Start of Block

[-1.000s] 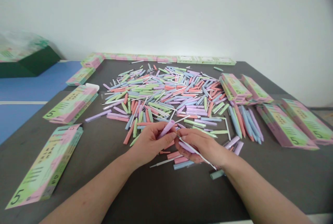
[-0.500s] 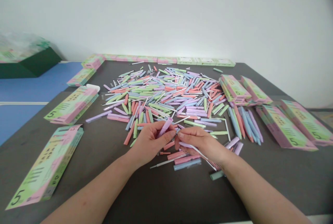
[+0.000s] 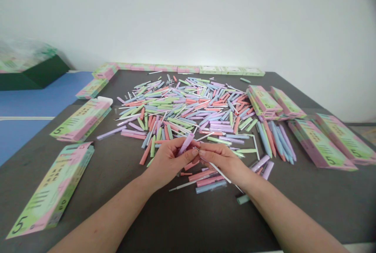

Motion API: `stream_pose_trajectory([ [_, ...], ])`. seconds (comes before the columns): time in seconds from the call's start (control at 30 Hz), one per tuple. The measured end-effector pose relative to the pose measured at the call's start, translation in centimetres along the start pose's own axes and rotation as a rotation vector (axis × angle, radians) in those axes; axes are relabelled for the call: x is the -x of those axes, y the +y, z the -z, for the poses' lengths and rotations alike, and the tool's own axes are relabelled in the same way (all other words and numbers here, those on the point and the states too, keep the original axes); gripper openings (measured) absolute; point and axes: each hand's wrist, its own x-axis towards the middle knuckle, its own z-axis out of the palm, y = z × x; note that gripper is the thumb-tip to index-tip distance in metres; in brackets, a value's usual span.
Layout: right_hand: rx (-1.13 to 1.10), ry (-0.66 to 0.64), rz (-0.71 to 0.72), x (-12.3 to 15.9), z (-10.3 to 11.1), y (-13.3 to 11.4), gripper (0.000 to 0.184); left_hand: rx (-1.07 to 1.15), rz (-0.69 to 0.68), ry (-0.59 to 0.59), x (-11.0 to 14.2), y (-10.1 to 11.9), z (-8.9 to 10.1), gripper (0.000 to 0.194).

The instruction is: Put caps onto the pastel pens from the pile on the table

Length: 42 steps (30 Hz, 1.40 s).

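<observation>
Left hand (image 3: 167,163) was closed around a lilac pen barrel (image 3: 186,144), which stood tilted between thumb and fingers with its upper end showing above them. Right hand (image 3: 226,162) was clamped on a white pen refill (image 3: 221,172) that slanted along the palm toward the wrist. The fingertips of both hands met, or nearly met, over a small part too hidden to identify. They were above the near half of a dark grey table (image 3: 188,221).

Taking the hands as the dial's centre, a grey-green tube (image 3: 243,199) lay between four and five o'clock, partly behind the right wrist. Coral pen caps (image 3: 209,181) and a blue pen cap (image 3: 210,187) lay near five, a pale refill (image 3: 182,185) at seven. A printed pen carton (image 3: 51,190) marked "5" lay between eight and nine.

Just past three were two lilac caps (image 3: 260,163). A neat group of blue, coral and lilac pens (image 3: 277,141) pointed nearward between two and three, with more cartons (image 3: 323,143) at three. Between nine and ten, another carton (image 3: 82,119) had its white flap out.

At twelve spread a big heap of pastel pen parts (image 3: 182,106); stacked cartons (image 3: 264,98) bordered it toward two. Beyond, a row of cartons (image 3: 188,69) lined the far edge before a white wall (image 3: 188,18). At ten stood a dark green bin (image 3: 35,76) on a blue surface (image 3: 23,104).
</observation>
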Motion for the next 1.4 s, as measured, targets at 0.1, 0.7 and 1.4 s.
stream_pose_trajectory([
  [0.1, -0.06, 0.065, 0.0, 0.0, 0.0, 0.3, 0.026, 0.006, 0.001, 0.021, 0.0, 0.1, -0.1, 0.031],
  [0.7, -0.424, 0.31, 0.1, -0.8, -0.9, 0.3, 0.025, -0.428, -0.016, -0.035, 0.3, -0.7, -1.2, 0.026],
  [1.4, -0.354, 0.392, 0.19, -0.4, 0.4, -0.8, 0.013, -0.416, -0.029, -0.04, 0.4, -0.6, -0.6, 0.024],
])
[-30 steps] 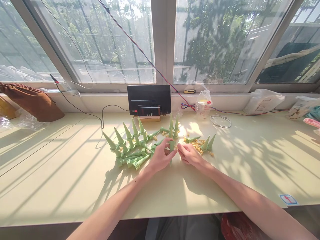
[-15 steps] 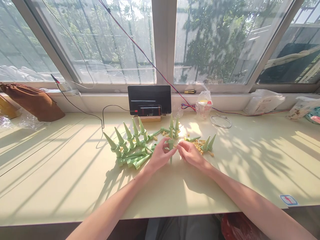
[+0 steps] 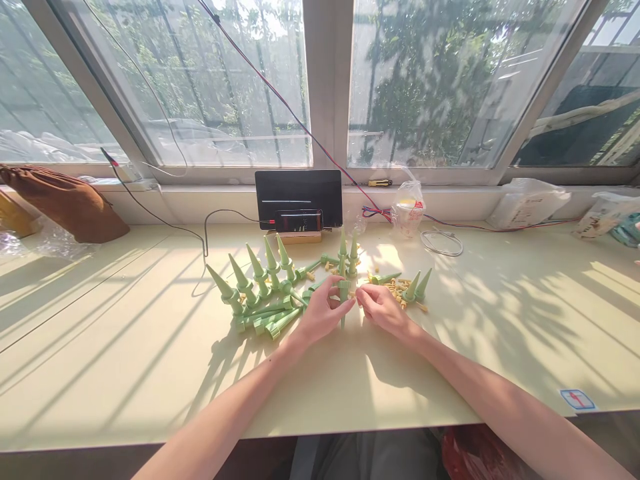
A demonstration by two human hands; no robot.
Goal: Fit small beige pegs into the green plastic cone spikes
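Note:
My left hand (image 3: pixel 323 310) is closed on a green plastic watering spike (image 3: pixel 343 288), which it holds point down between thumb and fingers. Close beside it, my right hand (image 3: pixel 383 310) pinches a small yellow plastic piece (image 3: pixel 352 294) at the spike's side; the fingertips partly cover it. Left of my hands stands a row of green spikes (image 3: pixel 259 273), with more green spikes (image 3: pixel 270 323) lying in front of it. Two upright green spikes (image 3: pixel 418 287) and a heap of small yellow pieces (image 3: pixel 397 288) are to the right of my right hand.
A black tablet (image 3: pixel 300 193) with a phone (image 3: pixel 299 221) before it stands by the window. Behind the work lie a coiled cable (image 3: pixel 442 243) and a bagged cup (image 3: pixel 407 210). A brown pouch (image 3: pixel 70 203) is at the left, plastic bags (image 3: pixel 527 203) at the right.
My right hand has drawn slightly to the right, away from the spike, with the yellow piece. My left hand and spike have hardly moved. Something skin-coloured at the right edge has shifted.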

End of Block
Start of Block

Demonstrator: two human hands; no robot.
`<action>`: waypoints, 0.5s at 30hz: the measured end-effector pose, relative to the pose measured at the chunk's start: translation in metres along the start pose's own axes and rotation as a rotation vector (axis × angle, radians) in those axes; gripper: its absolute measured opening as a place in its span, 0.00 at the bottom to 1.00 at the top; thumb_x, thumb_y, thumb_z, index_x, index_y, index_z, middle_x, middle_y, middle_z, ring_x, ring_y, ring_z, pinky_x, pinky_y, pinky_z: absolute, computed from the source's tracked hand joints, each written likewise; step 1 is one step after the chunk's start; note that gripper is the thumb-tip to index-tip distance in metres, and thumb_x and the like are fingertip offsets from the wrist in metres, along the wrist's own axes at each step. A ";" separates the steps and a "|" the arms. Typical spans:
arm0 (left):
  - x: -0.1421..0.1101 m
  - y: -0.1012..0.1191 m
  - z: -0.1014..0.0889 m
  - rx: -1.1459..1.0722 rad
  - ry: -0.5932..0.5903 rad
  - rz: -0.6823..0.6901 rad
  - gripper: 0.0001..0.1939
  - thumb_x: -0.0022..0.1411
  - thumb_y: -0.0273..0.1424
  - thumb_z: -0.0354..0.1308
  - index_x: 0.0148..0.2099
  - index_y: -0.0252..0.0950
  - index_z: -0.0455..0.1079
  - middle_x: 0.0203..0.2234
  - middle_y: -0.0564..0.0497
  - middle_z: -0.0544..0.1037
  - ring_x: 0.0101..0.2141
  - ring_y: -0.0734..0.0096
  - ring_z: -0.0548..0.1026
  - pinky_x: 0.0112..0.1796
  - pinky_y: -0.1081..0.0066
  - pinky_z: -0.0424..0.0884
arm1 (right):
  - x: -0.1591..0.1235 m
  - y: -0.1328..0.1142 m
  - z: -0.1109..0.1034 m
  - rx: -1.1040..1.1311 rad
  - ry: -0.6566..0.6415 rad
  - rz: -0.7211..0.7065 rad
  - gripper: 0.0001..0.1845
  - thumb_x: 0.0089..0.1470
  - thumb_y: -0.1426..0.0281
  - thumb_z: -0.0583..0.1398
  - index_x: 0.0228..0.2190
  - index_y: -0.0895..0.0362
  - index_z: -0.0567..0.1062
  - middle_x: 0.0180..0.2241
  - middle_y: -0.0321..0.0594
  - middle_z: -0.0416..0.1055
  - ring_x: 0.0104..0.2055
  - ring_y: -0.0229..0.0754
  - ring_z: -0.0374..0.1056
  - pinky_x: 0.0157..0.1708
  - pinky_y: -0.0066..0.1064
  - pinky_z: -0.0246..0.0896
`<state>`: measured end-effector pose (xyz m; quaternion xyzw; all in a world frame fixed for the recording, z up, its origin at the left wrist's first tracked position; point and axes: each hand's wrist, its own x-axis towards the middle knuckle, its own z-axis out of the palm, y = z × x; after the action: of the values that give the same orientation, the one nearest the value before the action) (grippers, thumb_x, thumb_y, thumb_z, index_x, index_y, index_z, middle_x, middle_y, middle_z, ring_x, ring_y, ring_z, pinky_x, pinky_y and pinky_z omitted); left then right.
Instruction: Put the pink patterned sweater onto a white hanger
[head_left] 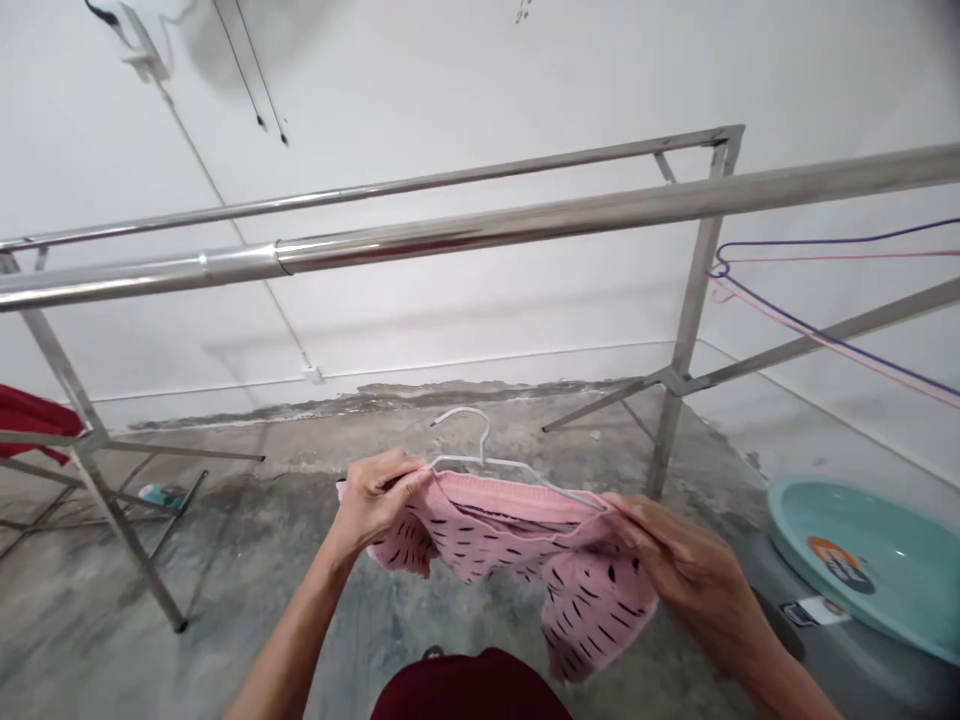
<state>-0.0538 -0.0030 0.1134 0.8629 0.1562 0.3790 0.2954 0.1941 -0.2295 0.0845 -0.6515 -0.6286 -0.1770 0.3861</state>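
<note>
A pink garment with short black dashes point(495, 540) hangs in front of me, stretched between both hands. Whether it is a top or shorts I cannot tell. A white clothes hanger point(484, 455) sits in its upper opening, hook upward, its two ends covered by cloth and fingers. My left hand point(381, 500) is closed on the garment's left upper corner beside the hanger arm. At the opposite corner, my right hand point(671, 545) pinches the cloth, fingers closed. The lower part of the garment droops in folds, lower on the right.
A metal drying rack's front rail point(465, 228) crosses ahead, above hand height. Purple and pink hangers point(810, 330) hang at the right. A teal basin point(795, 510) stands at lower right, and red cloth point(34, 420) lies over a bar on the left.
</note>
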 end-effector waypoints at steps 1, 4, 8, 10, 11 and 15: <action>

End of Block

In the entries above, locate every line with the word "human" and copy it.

A demonstration by two human hands; no robot.
Demonstrator: two human hands; no robot.

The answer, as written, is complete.